时间:2023-05-26  来源:  作者:十里烟花
“当时是什么天气?”
“我记得不是很清楚,好像是阴天吧。”
“你穿着什么样的衣服?”
端木旭试着回忆了一下,“时间太长了,我记不清。”
“那……当时霍晨佳穿着什么颜色的衣服?”
“……不、不记得了。”
“那容溪呢?”
“好像是白衬衫?我、我不确定……”
文衡不屑,“你能记得霍晨佳到底给容溪写了几封情书,却不记得他们穿什么衣服,也不记得当时的天气。大哥,你选择性失忆?”
端木旭脸上惨白,辩白着:“当时的情况……他们谈话的内容当然是重点……”
“所以你看见了这么一场可怕的事情,居然还跟上课一样划重点来记?”文衡饮了一口茶,“还是你的台词里没有,所以不知道怎么临场发挥了?”
第47章往事
“你胡说!”端木旭握紧了拳。
这时候容溪才注意到,端木旭的脸色不知道什么时候已经苍白如纸色。他仍然继续争辩,“我怎么知道自己会记住什么忘记什么,这根本就不是我能控制的好吗?而且,那件事情发生之后,容溪他担心我把事情暴露出去,所以给我父亲的卡上转过一次钱,有一千块!银行是有记录的!”
“是吗?”房局终于开口插话,明显这话是在问容溪。
若不是方才已经听那警察说过这件事情,容溪此刻忽然听见端木旭这样说,只怕是要疯。好心被这样糟践,容溪觉得自己当初怎么就瞎了眼竟然会帮这么一个渣!
“那是因为当时他离家出走,说自己没有钱过日子了,给我打了个电话,说不敢问家里要钱,让我给他卡上打一千块过去,当时我们两个关系不错,我就把钱给了他。”容溪淡淡说话,只觉得自己怎么能做出这么蠢的事情来,农夫与蛇的故事,还真不是骗人的。
“哦?你说当时容溪威胁你不许把事情说出去,所以你才会替他隐瞒,是这样吗?”文衡问。
“是。”
文衡冷笑,“如果容溪杀人是实,你知不知道你是什么罪行?”
“什么?”端木旭的眼神忽然地一怔,像是遇见了从未想过的局面,他忽然觉得自己永远不会知道眼前这个男生会怎样出牌。
“包庇杀人可是很严重的,这属于窝藏包庇罪,加上你了钱还隐瞒这么长时间来看,根据我国《刑法》规定,你这样的,能处五年以上,十年以下有期徒刑。这还是轻的,如果这件事情影响恶劣,属于情节严重一项,可能会叛处无期徒刑。”
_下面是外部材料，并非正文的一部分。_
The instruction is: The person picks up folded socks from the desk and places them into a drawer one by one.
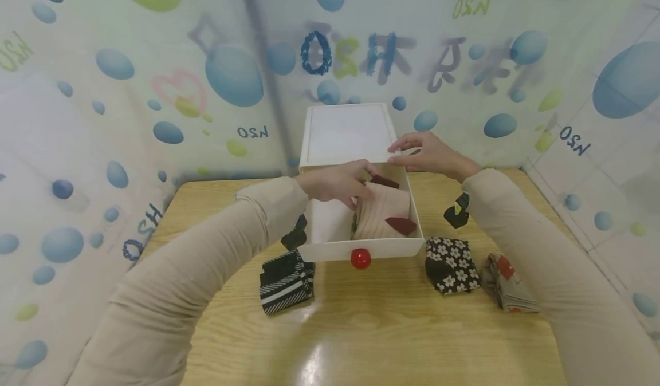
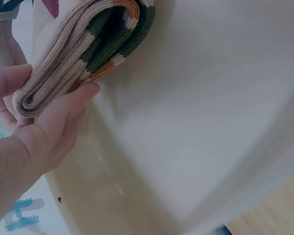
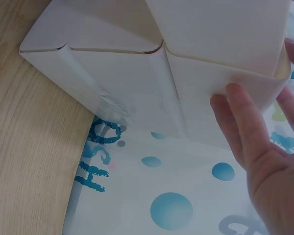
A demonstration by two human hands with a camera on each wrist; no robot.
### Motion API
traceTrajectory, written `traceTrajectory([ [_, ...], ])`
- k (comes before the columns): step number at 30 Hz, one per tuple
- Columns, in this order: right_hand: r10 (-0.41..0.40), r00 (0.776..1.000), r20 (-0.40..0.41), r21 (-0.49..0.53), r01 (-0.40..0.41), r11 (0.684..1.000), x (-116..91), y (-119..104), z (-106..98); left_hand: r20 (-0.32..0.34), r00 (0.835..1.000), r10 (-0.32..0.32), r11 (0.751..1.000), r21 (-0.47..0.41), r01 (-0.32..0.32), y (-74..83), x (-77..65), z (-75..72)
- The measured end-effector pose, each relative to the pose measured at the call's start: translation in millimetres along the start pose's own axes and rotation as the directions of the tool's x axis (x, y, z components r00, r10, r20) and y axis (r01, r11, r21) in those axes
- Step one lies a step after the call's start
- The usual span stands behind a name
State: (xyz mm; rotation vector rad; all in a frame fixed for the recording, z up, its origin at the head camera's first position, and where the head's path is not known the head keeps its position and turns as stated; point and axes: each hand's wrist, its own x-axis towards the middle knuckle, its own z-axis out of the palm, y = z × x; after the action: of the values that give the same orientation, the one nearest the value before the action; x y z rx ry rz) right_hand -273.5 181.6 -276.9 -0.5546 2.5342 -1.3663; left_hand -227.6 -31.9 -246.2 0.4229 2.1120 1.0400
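Note:
A white box with its drawer (image 1: 330,225) pulled out toward me stands on the table; a round red knob (image 1: 361,258) is on the drawer's front. Inside, to the right, lie folded beige socks (image 1: 389,203) with dark red patches. My left hand (image 1: 337,181) reaches into the drawer and grips the folded socks (image 2: 63,58) at one end, thumb and fingers on opposite sides; green and orange bands show in the fold. My right hand (image 1: 433,154) is at the box's right front edge, its nearly straight fingers (image 3: 247,115) touching the outer side wall.
Black-and-white striped folded socks (image 1: 286,283) lie left of the drawer. To the right are black floral socks (image 1: 452,266), grey socks with a red patch (image 1: 510,286) and a small black item (image 1: 456,213). A patterned sheet (image 1: 232,140) hangs behind the wooden table.

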Motion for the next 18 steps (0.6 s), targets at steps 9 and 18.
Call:
traceTrajectory([
  [9,0.0,1.0,0.003,-0.003,0.001,1.0,-1.1,-0.3,0.3,-0.02,1.0,-0.007,0.999,0.032,0.008,0.7,1.6,0.7],
  [18,0.006,1.0,0.007,0.013,-0.006,1.0,-0.5,0.0,0.8,0.003,1.0,0.025,0.985,0.171,-0.026,2.8,1.4,-5.1],
])
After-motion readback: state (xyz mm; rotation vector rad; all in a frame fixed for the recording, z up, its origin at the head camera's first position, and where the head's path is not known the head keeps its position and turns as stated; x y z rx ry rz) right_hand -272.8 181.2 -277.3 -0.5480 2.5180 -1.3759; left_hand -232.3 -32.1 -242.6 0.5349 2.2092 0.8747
文衡眼睛一眨不眨的看着对方,“我不是开玩笑,也不是恐吓,房局,我没数错吧?”
“嗯,确实是这样的。”房局点头配合。
其实从文衡方才的问话当中,房局已经不相信这个端木旭了,何况现在看他被吓惨了的模样,更加坚定了自己的想法,所以任由文衡折腾。
端木旭看见房局点头,脑子一下就懵了,开始闪烁其词,“我……我……”
“你的证词还没有作为证据,可一旦你的证词作为呈堂证供,你就准备在监狱蹲十年吧!”文衡语气非常平淡,平淡得像是在叙述一件极其平常的事情一般。
“现在后悔还来得及,说罢,到底是谁威胁利用你?你到底是为了钱还是为了什么亲人之类的,难道你真的要把自己的未来都赔进去吗?”
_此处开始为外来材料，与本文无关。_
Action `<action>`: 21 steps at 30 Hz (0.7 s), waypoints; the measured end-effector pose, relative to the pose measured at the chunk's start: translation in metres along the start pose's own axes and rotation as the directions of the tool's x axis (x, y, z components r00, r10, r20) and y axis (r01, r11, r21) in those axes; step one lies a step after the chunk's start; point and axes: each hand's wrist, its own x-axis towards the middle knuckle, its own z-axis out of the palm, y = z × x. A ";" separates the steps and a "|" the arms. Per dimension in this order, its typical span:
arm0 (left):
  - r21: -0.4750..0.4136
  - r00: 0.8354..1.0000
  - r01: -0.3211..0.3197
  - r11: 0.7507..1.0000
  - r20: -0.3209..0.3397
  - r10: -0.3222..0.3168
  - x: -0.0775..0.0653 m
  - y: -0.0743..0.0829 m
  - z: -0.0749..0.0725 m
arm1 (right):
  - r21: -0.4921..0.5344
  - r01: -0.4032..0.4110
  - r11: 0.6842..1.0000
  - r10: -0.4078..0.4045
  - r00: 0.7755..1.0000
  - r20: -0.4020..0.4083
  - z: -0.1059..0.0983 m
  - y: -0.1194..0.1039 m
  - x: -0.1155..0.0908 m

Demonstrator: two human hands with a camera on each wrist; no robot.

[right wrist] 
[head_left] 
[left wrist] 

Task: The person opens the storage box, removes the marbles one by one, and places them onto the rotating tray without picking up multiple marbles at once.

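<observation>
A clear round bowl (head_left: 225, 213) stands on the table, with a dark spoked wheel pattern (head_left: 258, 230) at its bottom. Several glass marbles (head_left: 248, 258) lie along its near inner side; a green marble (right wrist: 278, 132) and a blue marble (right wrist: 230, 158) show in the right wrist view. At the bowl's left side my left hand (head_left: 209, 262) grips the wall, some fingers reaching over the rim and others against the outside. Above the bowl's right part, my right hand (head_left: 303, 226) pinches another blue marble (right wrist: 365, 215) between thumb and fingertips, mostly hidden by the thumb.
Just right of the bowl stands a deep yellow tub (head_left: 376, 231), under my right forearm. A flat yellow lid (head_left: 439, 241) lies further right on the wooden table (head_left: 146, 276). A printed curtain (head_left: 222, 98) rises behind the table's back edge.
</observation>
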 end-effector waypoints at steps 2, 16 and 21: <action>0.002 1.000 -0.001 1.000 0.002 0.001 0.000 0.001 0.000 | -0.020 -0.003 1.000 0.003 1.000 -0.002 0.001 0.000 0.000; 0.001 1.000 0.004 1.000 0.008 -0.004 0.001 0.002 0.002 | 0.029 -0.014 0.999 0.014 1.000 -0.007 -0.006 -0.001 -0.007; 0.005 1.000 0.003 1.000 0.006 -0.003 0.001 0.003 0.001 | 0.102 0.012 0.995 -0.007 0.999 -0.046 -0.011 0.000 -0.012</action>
端木旭看着文衡,再看着一屋子的警察还有曾经帮助过自己的容溪,忽然又是愧疚又是恼怒。
“对不起、我说的都不是真的,我根本没看见那些,都是、都是别人让我出来作伪证。可我走投无路了,他们说可以帮我……我就……”
“你就冤枉一个无辜的人?”文衡冷笑,“还是一个把你当兄弟的当朋友的人?”
“对不起……”
“道歉有用,还要警察干嘛?”文衡好不大意地甩出这句话,然后对房局道:“房局,我现在审问清楚了,可以让我把人带走了吗?”
房局见文衡如此着急,连忙道:“不是还没弄清楚吗?我们还不知道是谁让他出面的……”
“这当然是你们后面慢慢查了,我现在要带我男朋友回家,至于后面的事情,我等您的结果,您看如何?”文衡似笑非笑地看着房局,毫无压力地说出“男朋友”三个字。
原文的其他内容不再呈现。